Les espaces privilégiés de l’identité numérique sont, sans surprise, les réseaux sociaux, dont la pluralité des usages génère des problématiques différenciées : pas question d’être anonyme sur Linkedin ou Viadeo… Acceptant Facebook comme indépassable en termes de domination (l’entreprise visant à établir le graphe social de l’humanité, rien de moins), Ertzscheid estime que la vie privée sur les réseaux n’existe pas et préfère adopter la notion d’espaces « semi-publics » développée par la chercheuse Danah Boyd  5. Sur ces réseaux, nous pouvons être profilés par nos proches, des entreprises commerciales, voire l’État. Notre « intégrité documentaire » peut être remixée à volonté soit par nous soit par des tiers. À l’issue de ce remixage, diffusé par les moteurs de recherche, notre identité risque de nous échapper. En conclusion, Ertzscheid se demande si nous ne sommes pas devenus de simples documents entre les mains des géants du web, renseignant notre vie connectée en permanence, sans en avoir nécessairement conscience.

À ces développements constituant le cœur de sa réflexion, l’auteur adjoint de denses annexes qui reviennent sur la définition de la « net-étiquette » appliquée à l’identité numérique (et inspirée des trois lois de la robotique du romancier Isaac Asimov), ainsi que dix recommandations utiles sur le comportement à adopter sur internet.
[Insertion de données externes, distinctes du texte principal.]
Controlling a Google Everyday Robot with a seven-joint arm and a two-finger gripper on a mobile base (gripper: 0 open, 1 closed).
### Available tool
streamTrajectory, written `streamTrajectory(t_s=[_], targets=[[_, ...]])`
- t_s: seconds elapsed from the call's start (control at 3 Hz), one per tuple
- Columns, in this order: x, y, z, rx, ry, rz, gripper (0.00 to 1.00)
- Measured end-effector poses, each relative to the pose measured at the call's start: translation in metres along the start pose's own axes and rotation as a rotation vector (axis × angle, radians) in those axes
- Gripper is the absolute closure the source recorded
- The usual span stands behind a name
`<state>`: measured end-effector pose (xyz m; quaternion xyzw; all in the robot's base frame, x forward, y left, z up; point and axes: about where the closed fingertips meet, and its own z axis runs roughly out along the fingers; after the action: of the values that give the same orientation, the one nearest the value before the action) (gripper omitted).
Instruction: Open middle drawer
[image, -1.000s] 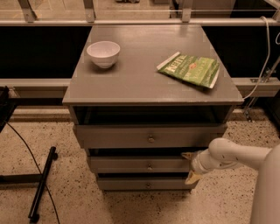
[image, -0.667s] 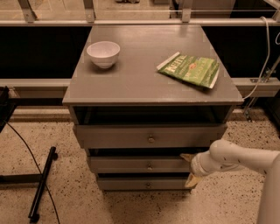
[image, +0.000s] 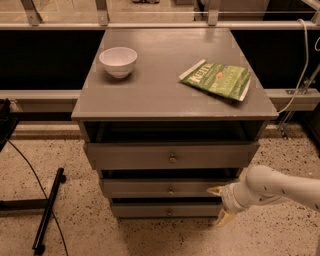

Le lecteur pourra peut-être déplorer l’absence d’une typologie un peu plus fouillée des réseaux sociaux assortie d’exemples – l’obsolescence probable de telles informations pouvant être corrigée régulièrement par de nouvelles éditions puisqu’il s’agit avant tout d’un livre numérique, actualisable et réinscriptible par définition. Les sources retenues, diverses à la fois en termes de provenance et de niveau d’analyse, témoignent vraisemblablement d’un manque de travaux universitaires sur ce sujet et de la difficulté à étudier des phénomènes en constante évolution. Cet essai semble toutefois avoir réussi son pari de nous rendre plus conscients des enjeux relatifs à l’identité numérique. Disponible en libre accès, il peut donc être consulté immédiatement pour notre plus grand profit.

  1. (retour)↑  À ce sujet, voir : Anne-Marie Bertrand, « “Les lieux de savoir” en chantier », BBF, 2012, n° 6, p. 69-69. En ligne : http://bbf.enssib.fr/consulter/bbf-2012-06-0069-009
  2. (retour)↑  http://books.openedition.org/oep/127?lang=fr
  3. (retour)↑  http://affordance.typepad.com/ et pour ses vigoureuses prises de positions sur le service Refdoc de l’Inist.
  4. (retour)↑  Olivier Ertzscheid la définit ici comme la combinaison de données personnelles de types différents : techniques, déclaratives, navigationnelles et comportementales.
  5. (retour)↑  Quatre paramètres l’amènent à conclure en ce sens : la persistance des données rendues publiques ; la « searchability », c’est-à-dire la capacité à être cherché par tous ; la reproductibilité, en particulier la transposition de discours dans des contextes différents ; et l’idée d’« audiences invisibles   ou, pour le dire autrement, le fait que la majeure partie de mon public potentiel est absente au moment où je publie.